Records from a data source:
# # # # #

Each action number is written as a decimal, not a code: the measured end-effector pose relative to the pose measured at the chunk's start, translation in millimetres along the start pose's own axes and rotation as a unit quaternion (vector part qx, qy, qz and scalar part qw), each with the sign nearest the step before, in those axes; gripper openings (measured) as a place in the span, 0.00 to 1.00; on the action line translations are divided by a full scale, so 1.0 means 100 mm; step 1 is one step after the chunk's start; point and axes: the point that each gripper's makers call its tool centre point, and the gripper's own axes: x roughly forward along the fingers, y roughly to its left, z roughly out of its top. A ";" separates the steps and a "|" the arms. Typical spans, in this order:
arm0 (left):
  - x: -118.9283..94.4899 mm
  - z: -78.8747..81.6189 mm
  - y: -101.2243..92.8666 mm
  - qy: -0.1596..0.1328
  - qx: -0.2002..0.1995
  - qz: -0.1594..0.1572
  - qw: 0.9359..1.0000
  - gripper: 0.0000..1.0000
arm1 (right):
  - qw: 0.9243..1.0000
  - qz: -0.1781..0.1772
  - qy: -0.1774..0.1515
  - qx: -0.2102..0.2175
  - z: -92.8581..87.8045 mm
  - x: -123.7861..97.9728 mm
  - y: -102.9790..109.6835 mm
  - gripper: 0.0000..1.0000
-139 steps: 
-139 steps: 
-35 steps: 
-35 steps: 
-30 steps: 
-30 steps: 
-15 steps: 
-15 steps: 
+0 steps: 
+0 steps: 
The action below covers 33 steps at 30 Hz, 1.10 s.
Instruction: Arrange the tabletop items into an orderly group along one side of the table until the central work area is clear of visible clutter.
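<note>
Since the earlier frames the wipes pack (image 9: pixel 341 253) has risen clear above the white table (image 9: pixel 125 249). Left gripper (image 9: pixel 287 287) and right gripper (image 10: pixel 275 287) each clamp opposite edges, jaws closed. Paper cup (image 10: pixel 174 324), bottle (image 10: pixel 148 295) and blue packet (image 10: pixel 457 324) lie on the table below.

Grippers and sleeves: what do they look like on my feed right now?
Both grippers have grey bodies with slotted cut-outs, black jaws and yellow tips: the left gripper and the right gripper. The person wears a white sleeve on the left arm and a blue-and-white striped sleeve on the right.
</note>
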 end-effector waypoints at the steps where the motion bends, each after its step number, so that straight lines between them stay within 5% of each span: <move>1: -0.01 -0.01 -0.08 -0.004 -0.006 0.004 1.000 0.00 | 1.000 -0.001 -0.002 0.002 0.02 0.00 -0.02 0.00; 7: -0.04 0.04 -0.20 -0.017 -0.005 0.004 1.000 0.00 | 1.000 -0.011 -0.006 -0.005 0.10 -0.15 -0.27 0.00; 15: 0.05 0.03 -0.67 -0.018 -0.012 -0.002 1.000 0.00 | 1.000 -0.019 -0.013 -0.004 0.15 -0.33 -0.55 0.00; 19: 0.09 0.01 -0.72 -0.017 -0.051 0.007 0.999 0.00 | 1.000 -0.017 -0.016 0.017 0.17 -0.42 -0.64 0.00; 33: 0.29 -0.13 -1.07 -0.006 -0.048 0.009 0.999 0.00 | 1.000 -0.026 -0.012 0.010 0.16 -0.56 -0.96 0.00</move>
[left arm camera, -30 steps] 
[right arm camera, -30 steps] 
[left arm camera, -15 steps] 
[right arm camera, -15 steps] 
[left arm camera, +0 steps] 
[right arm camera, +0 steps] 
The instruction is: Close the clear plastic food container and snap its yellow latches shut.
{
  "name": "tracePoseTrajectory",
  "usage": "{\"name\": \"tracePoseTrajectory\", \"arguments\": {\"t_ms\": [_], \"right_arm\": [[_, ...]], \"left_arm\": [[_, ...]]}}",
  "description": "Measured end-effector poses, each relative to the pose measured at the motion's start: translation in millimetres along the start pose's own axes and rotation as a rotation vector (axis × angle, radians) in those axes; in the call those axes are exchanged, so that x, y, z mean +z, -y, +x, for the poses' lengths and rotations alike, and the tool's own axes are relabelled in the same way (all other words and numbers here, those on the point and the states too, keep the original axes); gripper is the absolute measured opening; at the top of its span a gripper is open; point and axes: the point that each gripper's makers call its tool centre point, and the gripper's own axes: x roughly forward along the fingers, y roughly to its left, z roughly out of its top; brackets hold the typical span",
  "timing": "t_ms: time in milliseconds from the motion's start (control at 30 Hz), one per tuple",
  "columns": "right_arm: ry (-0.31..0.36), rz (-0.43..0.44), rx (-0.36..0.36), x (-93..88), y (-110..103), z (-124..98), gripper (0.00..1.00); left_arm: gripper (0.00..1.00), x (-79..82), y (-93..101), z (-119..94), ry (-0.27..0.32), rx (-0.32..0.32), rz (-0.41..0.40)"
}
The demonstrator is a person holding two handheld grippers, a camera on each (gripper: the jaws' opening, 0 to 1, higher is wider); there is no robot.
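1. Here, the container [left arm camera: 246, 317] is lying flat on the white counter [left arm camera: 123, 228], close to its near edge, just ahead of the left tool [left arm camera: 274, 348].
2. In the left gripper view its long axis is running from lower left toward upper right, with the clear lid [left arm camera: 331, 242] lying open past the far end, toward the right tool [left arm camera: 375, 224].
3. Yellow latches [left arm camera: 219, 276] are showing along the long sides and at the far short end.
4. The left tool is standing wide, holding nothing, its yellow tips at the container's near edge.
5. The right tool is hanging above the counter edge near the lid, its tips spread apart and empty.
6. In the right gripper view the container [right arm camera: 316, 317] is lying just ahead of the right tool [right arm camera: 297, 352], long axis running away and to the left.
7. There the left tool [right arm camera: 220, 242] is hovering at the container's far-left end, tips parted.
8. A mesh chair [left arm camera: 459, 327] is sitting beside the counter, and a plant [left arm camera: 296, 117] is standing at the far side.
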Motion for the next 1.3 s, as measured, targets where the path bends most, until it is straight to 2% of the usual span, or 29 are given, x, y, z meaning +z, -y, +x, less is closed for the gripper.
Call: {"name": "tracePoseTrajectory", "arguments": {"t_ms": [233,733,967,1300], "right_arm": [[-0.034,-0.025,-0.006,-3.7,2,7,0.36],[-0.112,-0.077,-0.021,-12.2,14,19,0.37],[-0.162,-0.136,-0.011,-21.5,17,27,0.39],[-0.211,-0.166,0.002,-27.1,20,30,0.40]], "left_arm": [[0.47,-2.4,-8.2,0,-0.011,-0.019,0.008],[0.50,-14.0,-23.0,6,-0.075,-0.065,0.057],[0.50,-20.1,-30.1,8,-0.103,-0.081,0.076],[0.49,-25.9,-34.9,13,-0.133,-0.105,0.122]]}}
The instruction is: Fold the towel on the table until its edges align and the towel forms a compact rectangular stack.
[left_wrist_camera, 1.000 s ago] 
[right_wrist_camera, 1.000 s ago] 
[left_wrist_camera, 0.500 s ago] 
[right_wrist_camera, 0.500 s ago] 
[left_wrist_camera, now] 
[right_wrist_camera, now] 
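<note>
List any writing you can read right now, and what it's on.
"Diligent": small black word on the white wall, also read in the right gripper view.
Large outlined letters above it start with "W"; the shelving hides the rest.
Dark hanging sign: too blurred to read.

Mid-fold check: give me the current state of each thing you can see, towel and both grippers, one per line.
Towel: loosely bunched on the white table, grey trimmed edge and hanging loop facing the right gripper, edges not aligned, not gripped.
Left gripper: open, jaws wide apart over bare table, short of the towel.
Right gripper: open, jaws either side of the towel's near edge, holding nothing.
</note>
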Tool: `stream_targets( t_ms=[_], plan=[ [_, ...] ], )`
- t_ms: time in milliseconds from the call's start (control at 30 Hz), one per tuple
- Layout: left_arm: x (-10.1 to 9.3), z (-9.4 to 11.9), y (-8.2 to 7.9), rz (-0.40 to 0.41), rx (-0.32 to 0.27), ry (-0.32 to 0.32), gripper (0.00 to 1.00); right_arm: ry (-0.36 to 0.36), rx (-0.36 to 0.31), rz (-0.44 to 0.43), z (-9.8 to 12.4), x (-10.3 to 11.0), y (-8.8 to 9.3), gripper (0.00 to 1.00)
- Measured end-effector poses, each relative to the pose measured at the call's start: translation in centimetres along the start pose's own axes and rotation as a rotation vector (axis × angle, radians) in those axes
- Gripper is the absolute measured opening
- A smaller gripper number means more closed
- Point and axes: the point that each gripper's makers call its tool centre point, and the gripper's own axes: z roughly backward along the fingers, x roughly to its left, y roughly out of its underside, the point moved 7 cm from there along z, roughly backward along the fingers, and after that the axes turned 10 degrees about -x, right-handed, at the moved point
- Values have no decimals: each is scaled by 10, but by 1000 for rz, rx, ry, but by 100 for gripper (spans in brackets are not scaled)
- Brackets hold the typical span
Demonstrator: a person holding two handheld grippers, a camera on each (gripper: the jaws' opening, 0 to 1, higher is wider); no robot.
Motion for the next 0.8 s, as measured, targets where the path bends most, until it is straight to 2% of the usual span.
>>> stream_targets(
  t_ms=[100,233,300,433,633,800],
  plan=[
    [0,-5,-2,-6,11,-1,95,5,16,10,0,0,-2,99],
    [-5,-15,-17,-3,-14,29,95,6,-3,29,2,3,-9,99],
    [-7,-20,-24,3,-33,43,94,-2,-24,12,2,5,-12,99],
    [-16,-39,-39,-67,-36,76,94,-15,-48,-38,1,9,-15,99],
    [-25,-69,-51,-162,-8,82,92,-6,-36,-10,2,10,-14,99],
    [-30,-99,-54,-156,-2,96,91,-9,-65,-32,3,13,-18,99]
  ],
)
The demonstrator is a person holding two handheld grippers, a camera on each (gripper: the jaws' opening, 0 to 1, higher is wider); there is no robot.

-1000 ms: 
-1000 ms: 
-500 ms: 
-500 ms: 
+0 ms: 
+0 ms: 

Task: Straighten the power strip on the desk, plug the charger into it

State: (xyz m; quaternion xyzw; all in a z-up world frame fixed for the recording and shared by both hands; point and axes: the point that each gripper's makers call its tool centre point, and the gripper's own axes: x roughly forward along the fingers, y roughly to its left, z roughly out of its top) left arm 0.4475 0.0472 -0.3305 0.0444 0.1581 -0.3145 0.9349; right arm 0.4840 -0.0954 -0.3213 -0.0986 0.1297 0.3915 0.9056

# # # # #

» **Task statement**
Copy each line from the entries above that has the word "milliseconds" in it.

» **Response**
  "timing": "t_ms: time in milliseconds from the motion's start (control at 30 Hz), one per tuple",
- t_ms: time in milliseconds from the call's start (control at 30 Hz), one per tuple

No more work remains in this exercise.